TASK TO CARRY OUT
What lines of the material hold the string "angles"? Pull each of them out.

Top of INFORMATION SUPPLIED

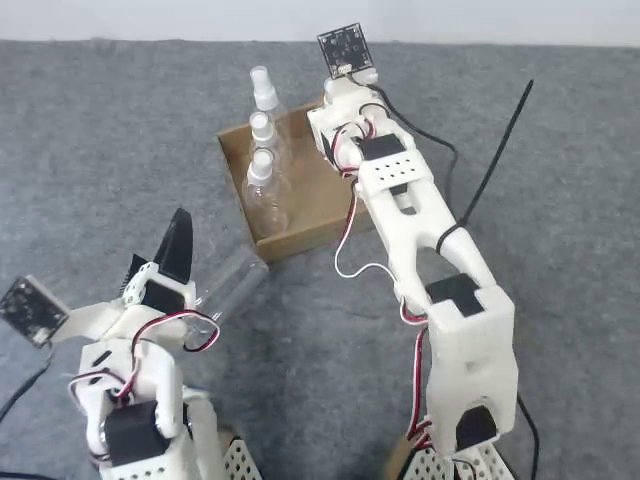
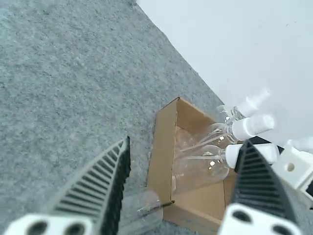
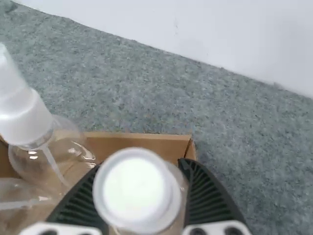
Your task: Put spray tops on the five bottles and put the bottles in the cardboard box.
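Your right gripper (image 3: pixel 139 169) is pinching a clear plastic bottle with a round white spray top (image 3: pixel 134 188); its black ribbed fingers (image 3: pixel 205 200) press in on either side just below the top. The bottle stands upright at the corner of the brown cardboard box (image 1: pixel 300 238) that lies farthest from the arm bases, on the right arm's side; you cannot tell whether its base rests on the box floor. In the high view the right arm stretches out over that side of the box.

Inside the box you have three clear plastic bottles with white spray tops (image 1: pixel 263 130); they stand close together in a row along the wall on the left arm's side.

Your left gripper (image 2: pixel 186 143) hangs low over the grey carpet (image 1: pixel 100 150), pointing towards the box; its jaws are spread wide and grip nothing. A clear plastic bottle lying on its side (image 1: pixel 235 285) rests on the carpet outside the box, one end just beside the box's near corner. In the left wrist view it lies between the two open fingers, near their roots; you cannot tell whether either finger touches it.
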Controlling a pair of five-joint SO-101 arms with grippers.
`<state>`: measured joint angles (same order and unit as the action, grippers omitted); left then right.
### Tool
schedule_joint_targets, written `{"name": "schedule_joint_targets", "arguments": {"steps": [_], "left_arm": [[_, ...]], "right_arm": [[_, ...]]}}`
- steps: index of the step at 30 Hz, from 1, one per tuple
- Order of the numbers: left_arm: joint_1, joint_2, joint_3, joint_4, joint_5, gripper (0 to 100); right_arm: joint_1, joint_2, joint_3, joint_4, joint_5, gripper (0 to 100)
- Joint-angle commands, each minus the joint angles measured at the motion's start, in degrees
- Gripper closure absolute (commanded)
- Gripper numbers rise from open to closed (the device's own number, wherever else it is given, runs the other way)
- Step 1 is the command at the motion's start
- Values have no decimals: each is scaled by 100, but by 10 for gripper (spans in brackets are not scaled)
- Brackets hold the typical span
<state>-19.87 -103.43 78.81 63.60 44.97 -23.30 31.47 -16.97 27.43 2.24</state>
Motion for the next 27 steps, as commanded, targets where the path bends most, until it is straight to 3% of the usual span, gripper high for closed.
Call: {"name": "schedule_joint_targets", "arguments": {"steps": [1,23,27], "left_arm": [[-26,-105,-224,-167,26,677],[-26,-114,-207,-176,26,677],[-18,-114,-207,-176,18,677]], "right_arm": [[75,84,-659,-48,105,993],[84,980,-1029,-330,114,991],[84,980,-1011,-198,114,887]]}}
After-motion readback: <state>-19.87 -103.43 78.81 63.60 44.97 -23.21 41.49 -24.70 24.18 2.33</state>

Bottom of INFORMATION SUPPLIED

RESPONSE AREA
`<state>`: measured joint angles (same order and unit as the action, grippers omitted); left then right.
- Joint-angle commands, each minus the joint angles measured at the motion's start, in degrees

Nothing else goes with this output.